(Records drawn from a dataset)
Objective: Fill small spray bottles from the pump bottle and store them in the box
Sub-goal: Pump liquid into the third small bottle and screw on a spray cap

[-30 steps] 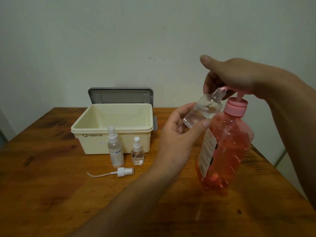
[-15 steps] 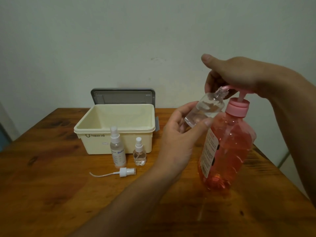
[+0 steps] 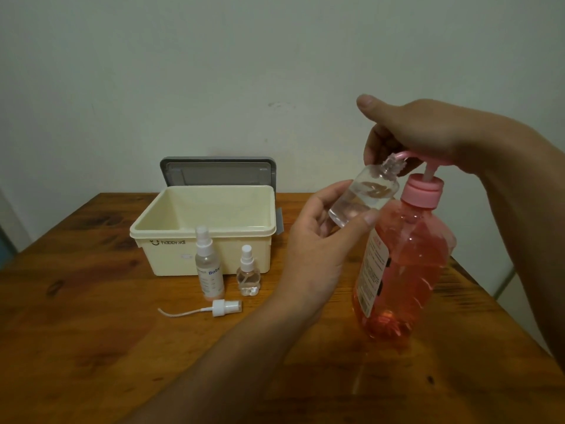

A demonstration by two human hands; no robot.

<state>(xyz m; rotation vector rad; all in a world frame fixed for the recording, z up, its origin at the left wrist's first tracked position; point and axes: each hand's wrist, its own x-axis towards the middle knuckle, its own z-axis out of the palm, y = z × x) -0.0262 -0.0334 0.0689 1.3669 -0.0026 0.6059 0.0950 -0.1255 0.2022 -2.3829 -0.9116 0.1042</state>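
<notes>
2 spray bottles (image 3: 209,267) before box (image 3: 171,258), pump bottle (image 3: 403,270) right, on table (image 3: 76,332)

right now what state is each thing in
pump bottle, standing on table, mostly full, right hand on its pump
clear bottle, uncapped, tilted, neck at spout, gripped by left hand
box, open, nothing seen inside
lid, off, propped behind box
tall spray bottle, capped, upright
small spray bottle, capped, upright
spray cap, loose, lying on table
</notes>
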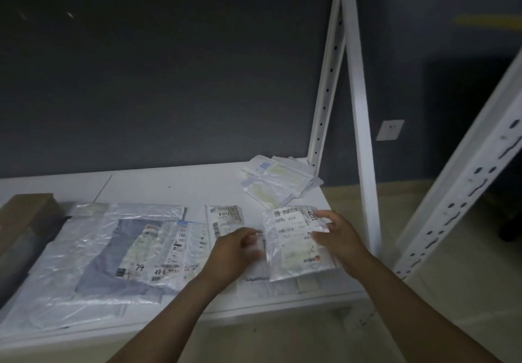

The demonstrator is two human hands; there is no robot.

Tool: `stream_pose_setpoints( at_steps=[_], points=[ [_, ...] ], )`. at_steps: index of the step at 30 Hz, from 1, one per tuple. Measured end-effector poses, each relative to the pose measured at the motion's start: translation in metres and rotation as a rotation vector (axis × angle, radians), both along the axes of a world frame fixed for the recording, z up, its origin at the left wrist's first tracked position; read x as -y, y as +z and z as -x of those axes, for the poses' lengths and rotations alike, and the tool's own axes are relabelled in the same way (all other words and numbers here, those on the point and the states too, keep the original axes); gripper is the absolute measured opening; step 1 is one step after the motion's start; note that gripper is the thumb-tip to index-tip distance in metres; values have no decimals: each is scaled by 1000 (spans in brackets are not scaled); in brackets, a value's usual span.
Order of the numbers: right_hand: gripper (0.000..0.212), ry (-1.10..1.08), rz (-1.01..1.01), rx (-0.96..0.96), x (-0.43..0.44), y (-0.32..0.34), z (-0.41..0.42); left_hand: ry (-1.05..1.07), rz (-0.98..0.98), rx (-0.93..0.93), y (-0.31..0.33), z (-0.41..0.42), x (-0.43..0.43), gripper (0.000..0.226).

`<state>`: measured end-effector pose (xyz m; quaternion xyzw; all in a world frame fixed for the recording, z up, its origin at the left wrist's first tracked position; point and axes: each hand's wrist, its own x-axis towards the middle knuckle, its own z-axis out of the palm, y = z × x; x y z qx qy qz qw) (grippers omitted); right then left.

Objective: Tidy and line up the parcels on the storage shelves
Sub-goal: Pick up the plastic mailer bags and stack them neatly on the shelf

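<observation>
A small clear-plastic parcel with a white label (293,241) is held between both hands near the shelf's front right corner. My left hand (237,249) pinches its left edge. My right hand (336,232) grips its right edge, thumb on top. Under it lies another flat parcel (282,285). A small labelled parcel (224,218) lies just left of the held one. A large clear bag with grey cloth and labels (113,252) covers the left of the white shelf (169,190).
A loose pile of several small white parcels (278,183) sits at the shelf's back right corner. A brown cardboard box (25,215) stands at the far left. White perforated uprights (364,136) rise on the right, with a dark wall behind.
</observation>
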<state>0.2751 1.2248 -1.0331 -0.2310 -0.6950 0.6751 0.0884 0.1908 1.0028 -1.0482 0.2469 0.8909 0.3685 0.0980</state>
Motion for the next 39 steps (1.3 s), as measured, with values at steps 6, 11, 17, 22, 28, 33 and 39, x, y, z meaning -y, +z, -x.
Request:
stream_pose_setpoints(
  at_steps=[6,11,17,22,28,33,39],
  points=[
    [34,18,-222,136,0,-46,-1,-193,443,-365,-52,7,8,67],
    [27,-121,172,-25,6,-47,13,-52,44,-128,-15,1,-7,32],
    [47,23,-578,113,12,-24,12,20,-176,-36,-4,14,-5,35],
    [68,248,-945,-6,8,1,12,-182,-66,-179,-3,23,-10,36],
    [7,-2,-533,77,-2,-13,17,-16,-47,-93,-11,21,-17,67],
    [4,-315,151,208,-2,-45,16,-106,452,-277,-41,32,1,75],
    [46,34,-470,500,19,-47,11,-118,550,-346,-49,41,11,51]
  ],
)
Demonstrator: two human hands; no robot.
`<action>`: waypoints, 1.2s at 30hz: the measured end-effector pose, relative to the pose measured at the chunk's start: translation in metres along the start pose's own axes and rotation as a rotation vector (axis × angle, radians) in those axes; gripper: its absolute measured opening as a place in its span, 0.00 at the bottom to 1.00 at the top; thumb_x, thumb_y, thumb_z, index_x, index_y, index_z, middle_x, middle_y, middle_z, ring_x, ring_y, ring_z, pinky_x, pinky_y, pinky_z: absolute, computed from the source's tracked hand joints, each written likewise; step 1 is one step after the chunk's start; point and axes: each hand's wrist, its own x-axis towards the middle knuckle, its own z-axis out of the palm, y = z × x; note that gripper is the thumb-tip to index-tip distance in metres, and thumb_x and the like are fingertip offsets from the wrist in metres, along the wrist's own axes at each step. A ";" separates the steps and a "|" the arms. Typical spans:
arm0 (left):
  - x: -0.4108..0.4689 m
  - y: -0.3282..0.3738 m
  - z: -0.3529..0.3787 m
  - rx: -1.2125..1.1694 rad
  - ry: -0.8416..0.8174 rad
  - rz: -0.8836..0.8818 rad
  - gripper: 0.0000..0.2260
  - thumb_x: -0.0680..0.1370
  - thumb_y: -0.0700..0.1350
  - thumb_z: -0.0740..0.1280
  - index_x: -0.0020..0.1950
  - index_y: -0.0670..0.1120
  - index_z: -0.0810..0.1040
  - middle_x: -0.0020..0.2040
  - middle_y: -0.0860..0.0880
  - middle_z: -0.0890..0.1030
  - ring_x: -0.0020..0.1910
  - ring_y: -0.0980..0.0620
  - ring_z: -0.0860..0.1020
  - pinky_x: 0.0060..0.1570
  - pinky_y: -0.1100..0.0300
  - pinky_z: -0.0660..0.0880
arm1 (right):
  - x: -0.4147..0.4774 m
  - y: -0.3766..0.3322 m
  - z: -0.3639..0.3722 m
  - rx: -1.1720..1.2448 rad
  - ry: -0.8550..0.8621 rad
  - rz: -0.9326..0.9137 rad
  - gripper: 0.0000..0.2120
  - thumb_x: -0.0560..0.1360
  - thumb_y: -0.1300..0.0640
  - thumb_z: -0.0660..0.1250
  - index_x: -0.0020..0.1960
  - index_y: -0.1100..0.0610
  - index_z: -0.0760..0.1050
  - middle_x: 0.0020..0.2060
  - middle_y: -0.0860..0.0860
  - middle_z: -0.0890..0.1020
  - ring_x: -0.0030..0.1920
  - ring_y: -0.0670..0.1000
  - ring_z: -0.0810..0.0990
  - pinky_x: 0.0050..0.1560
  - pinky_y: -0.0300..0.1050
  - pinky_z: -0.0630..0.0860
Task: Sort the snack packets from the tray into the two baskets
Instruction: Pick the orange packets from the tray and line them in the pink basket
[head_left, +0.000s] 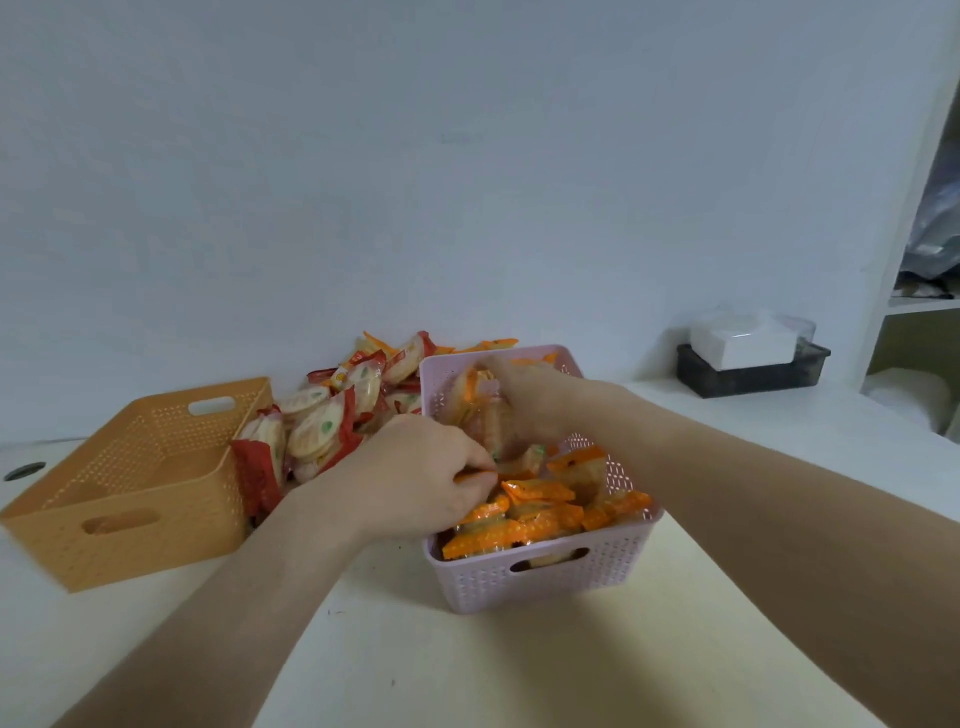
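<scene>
**Reaching into the lilac basket (545, 582) with both hands**

Orange-edged packets (540, 491) lie heaped in the lilac basket, filling its near half up to the rim. The left hand (421, 473) comes in over the basket's left wall with its fingers curled, and pinches the edge of one orange strip packet (480, 474) between thumb and fingertips. The right hand (524, 400) is deeper in, toward the far wall, with its fingers curled round a pale packet (480, 415) that stands on end. That part is blurred, so I cannot tell whether it holds one packet or several.

A loose pile of red-edged packets (322, 421) sits just left of the lilac basket and runs back to the wall (415, 156), with a few orange-edged ones showing at the far side. What the pile lies on cannot be seen. The orange basket (130, 551) touches the pile's left side.

All of this stands on the pale bench (467, 665). Well off to the right, near the wall, a dark tray (753, 382) carries a white box (743, 343), and a white shelf unit (924, 305) rises at the right edge of the view.
</scene>
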 end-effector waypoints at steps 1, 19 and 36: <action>0.001 0.000 0.001 0.005 0.023 0.008 0.16 0.80 0.55 0.57 0.41 0.52 0.81 0.34 0.55 0.81 0.36 0.57 0.78 0.46 0.59 0.72 | -0.003 0.000 -0.003 0.008 0.035 -0.009 0.43 0.65 0.54 0.77 0.73 0.54 0.59 0.60 0.54 0.77 0.58 0.57 0.77 0.52 0.47 0.77; 0.002 0.010 0.020 -0.195 0.285 -0.078 0.24 0.74 0.65 0.57 0.67 0.57 0.73 0.57 0.56 0.82 0.56 0.54 0.79 0.55 0.49 0.77 | -0.071 0.007 -0.025 0.308 -0.044 -0.123 0.16 0.77 0.47 0.66 0.63 0.48 0.75 0.53 0.46 0.80 0.52 0.46 0.79 0.56 0.42 0.75; -0.001 0.020 0.029 -0.116 0.135 -0.102 0.13 0.80 0.55 0.56 0.52 0.55 0.79 0.40 0.54 0.82 0.39 0.53 0.78 0.40 0.53 0.77 | -0.009 0.005 -0.005 -0.398 -0.277 -0.114 0.15 0.77 0.56 0.64 0.63 0.51 0.74 0.54 0.50 0.80 0.54 0.54 0.79 0.53 0.47 0.76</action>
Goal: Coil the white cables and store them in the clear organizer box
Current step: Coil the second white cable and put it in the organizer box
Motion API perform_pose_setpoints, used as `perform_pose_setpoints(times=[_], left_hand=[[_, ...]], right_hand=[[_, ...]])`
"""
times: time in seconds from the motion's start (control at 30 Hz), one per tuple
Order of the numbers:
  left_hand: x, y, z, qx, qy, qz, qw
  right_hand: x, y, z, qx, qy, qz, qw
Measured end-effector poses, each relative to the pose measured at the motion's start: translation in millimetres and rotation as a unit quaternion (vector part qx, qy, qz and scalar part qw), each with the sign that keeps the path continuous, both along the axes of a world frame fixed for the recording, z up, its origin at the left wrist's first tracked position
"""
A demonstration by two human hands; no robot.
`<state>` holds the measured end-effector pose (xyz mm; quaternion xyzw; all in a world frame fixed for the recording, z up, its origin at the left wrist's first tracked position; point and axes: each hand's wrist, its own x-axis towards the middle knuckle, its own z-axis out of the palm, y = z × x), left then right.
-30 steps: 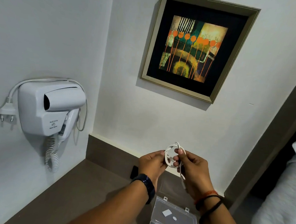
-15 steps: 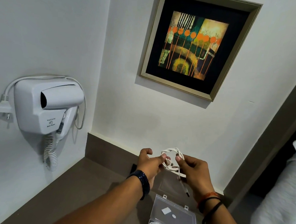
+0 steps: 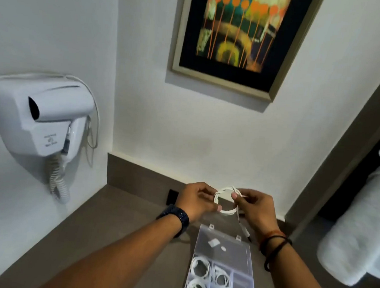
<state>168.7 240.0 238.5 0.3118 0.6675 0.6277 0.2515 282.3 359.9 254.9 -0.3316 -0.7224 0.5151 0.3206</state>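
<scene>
Clear plastic forms the box (image 3: pixel 241 278) nearest the camera, lying open on the grey counter (image 3: pixel 95 222) with its lid (image 3: pixel 223 246) folded back flat. Three coiled white cables (image 3: pixel 200 265) sit in its compartments, two in the left column and one just right of them; a small white piece lies in a lower compartment, though blur hides what it is. Two small white stickers show on the lid.

Above the box, two hands hold a fourth cable (image 3: pixel 226 200) as a loop in the air. Left hand (image 3: pixel 195 200) pinches the loop's left side between thumb and fingertips. Right hand (image 3: pixel 257 207) is closed on the right side, and the cable's loose end hangs down from it toward the lid's far edge. A dark watch (image 3: pixel 176 216) wraps the left wrist; several bands (image 3: pixel 275 240) circle the right.

Farther off, one white hairdryer (image 3: pixel 39 116) is mounted on the left wall; its printed label is too blurred to read. One framed picture (image 3: pixel 238 35) hangs on the back wall.
</scene>
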Motion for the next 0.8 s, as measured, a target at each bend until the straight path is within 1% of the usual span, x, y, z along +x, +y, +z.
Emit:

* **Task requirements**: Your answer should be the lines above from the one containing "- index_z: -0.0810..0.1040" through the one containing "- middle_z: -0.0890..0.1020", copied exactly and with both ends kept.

* **Task response**:
  - index_z: -0.0810..0.1040
  - middle_x: -0.0020..0.2040
  - middle_y: -0.0860..0.0880
  - middle_z: -0.0890..0.1030
  - ring_x: -0.0020..0.1910
  - ring_y: -0.0980..0.0620
  - ring_z: -0.0860..0.1020
  - pinky_x: 0.0060..0.1570
  - pinky_y: -0.1100..0.0300
  - pinky_z: -0.0660..0.0880
arm1 (right):
  - x: -0.4147..0.4774 m
  - y: -0.3766..0.3322 m
  - z: -0.3639..0.3722 m
  - rx: -1.1720..1.2448 rad
  - ry: -0.8550..0.8621 rad
  - rz: -0.9326..0.9137 rad
  - gripper: 0.0000..0.2120
  - thumb_x: -0.0560..0.1360
  - thumb_y: -0.1300..0.0640
  - thumb_z: -0.0660..0.1250
  - index_x: -0.0020..0.1960
  - index_y: -0.1100..0.0610
  - index_z: -0.0760..0.1050
  - middle_x: 0.0020..0.2060
  - middle_y: -0.0860..0.0860
  - middle_z: -0.0890..0.1020

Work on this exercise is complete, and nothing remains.